# Getting Started with NVFlare (PyTorch)
[![Open In Colab](https://colab.research.google.com/assets/colab-badge.svg)](https://colab.research.google.com/github/NVIDIA/NVFlare/blob/main/examples/hello-world/hello-pt/hello-pt.ipynb)

NVFlare is an open-source framework that allows researchers and
data scientists to seamlessly move their machine learning and deep
learning workflows into a federated paradigm.

## Federated Averaging with NVFlare
Given the flexible controller and executor concepts, it is easy to implement different computing & communication patterns with NVFlare, such as [FedAvg](https://proceedings.mlr.press/v54/mcmahan17a?ref=https://githubhelp.com) and [cyclic weight transfer](https://academic.oup.com/jamia/article/25/8/945/4956468). 

The controller's `run()` routine is responsible for assigning tasks and processing task results from the Executors. 

### Server Code
In federated averaging, the server code is responsible for distributing the global model and aggregating model updates from clients. 

First, we provide a robust implementation of the [FedAvg](https://proceedings.mlr.press/v54/mcmahan17a?ref=https://githubhelp.com) algorithm with NVFlare. 

The server implements these main steps:
1. FL server initializes an initial model.
2. For each round (global iteration):
    - FL server samples available clients.
    - FL server sends the global model to clients and waits for their updates.
    - FL server aggregates all the `results` and produces a new global model.

In this example, we will directly use the default federated averaging algorithm provided by NVFlare utilizing the [FedAvgRecipe](https://nvflare.readthedocs.io/en/main/apidocs/nvflare.app_opt.pt.recipes.fedavg.html#nvflare.app_opt.pt.recipes.fedavg.FedAvgRecipe) for PyTorch. 

There is no need to defined a customized server code for this example.

### Client Code 
We take a CIFAR-10 example directly from [PyTorch website](https://github.com/pytorch/tutorials/blob/main/beginner_source/blitz/cifar10_tutorial.py) with some minor modifications, such as removing comments, move the network to [src/net.py](src/net.py), and add a main method and GPU support.
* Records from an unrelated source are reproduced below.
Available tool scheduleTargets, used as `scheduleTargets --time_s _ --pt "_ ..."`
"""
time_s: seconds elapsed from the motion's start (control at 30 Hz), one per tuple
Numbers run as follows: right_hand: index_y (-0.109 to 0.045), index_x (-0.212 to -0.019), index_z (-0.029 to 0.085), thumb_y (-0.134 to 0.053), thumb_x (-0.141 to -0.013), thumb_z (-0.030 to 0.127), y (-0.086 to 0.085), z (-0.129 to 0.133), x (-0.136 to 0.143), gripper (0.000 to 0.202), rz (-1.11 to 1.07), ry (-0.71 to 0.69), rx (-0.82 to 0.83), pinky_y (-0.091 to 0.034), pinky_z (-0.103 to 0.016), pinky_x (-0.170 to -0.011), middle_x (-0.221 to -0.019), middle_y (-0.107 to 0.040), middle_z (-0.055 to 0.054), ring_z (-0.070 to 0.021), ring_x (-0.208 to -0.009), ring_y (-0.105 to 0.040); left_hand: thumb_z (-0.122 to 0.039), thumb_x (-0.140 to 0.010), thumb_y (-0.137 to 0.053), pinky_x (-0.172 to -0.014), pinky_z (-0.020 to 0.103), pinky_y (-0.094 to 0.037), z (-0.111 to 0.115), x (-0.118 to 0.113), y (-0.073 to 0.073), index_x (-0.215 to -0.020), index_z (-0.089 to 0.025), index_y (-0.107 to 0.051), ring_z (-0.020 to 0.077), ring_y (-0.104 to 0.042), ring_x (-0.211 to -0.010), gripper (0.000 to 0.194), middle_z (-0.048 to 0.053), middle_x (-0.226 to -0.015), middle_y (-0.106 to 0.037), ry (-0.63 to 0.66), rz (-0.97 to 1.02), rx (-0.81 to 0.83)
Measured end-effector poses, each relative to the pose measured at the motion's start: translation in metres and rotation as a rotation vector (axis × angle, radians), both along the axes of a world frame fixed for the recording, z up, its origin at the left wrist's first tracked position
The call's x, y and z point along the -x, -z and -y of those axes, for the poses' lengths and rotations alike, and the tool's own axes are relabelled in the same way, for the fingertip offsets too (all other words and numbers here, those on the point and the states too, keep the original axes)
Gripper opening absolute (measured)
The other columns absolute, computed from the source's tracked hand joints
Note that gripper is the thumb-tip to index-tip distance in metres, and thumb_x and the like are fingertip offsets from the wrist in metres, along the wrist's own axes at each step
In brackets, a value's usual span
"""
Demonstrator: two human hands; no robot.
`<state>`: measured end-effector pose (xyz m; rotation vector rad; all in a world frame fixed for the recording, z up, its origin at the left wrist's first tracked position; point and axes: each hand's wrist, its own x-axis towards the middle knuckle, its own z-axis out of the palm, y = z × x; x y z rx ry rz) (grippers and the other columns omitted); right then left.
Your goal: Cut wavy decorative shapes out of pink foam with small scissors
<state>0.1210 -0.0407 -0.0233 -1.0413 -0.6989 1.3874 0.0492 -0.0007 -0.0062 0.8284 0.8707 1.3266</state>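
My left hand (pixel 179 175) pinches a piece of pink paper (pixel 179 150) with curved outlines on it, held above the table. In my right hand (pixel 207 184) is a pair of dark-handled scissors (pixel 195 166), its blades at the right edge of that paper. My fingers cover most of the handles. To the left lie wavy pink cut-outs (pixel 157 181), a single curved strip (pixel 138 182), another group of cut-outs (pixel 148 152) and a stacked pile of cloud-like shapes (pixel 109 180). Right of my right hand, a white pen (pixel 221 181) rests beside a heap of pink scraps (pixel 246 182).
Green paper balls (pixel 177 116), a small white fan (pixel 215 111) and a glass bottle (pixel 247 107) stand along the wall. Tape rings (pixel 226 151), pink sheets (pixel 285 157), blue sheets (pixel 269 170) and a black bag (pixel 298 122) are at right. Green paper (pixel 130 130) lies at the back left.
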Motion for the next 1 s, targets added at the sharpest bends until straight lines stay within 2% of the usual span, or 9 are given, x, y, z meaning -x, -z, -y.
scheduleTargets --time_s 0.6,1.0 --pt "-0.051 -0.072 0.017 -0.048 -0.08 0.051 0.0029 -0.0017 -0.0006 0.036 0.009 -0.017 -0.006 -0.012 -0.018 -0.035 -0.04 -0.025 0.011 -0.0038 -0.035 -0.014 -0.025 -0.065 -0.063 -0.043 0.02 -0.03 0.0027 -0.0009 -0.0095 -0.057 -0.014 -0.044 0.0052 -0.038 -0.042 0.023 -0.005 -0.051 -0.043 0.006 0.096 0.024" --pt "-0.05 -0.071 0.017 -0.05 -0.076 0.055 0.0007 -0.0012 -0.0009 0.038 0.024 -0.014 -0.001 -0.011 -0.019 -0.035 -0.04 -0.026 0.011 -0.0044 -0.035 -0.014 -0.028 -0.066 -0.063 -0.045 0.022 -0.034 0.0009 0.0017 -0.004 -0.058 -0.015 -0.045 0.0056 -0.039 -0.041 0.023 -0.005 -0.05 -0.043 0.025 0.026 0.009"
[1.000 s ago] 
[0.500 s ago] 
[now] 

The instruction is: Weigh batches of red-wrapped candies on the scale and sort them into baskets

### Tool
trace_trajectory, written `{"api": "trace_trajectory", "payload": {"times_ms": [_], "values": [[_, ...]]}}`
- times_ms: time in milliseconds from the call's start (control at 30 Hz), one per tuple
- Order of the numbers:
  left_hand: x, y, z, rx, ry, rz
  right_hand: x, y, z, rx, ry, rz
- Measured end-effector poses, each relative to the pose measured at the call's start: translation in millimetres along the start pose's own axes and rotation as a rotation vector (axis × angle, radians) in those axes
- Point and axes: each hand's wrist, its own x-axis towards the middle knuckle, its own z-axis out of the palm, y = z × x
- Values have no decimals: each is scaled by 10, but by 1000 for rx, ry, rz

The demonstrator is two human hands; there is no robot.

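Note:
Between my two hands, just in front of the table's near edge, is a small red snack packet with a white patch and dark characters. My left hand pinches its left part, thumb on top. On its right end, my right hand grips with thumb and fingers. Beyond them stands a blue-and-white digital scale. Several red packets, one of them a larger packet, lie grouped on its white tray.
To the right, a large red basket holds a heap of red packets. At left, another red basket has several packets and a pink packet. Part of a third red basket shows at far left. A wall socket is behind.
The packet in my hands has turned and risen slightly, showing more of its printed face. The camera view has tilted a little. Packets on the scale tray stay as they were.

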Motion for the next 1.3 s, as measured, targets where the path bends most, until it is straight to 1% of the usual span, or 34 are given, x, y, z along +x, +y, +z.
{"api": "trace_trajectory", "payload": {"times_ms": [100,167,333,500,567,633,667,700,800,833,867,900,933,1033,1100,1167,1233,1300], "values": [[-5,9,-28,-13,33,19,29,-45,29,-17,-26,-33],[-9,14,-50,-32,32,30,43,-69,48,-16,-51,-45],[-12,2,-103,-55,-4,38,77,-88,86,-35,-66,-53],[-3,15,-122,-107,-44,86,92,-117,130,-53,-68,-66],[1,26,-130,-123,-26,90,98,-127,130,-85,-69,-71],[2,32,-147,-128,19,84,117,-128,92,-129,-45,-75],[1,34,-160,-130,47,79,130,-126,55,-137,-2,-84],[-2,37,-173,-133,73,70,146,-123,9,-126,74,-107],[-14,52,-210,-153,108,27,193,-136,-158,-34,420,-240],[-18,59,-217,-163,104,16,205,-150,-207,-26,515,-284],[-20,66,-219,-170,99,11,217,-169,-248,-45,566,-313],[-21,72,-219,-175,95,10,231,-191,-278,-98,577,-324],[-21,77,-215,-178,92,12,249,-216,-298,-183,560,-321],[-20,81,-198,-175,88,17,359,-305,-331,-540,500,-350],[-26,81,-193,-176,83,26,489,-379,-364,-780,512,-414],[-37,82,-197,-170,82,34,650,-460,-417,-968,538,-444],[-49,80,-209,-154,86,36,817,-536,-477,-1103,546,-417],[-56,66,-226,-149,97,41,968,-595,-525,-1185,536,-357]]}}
The original code can be found at [cifar10_original.py](../../hello-world/ml-to-fl/pt/code/cifar10_original.py).

Now, we need to adapt this centralized training code to something that can run in a federated setting.

On the client side, the training workflow is as follows:
1. Receive the model from the FL server.
2. Perform local training on the received global model
and/or evaluate the received global model for model
selection.
3. Send the new model back to the FL server.

Using NVFlare's client API, we can easily adapt machine learning code that was written for centralized training and apply it in a federated scenario.
For a general use case, there are three essential methods to achieve this using the Client API :
- `init()`: Initializes NVFlare Client API environment.
- `receive()`: Receives model from the FL server.
- `send()`: Sends the model to the FL server.

## Run an NVFlare Job
Now that we have defined the FedAvg controller to run our federated compute workflow on the FL server, and our client training script to receive the global models, run local training, and send the results back to the FL server, we can put everything together using NVFlare's Job API.

#### 2. Define a FedJob Recipe
 
 

In [8]:
from model import SimpleNetwork

from nvflare.app_opt.pt.recipes.fedavg import FedAvgRecipe
from nvflare.recipe import SimEnv
# from nvflare.recipe import add_experiment_tracking
import torch 
n_clients = 2
num_rounds = 2
device = torch.device("cuda" if torch.cuda.is_available() else "cpu")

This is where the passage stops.